*WHAT THE TASK REQUIRES*
Every line of the material is to be given again exactly.
-*-
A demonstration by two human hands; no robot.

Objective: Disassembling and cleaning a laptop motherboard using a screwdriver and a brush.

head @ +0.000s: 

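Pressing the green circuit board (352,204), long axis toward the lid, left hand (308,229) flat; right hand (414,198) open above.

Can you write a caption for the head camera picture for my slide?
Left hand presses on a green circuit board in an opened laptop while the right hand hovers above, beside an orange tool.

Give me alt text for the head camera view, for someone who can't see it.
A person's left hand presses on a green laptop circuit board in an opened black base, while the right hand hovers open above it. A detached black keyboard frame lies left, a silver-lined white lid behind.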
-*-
*YOUR SOLUTION*
A demonstration by two human hands; no robot.

Objective: Disassembling and cleaning a laptop motherboard using a screwdriver and a brush.

head @ +0.000s: 

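Pressing the green circuit board (352,204), long axis toward the lid, left hand (308,229) flat; right hand (414,198) open above.

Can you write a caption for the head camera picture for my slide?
Left hand presses on a green circuit board in an opened laptop while the right hand hovers above, beside an orange tool.

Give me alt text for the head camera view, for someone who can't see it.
A person's left hand presses on a green laptop circuit board in an opened black base, while the right hand hovers open above it. A detached black keyboard frame lies left, a silver-lined white lid behind.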

The output is finished and nothing more is needed.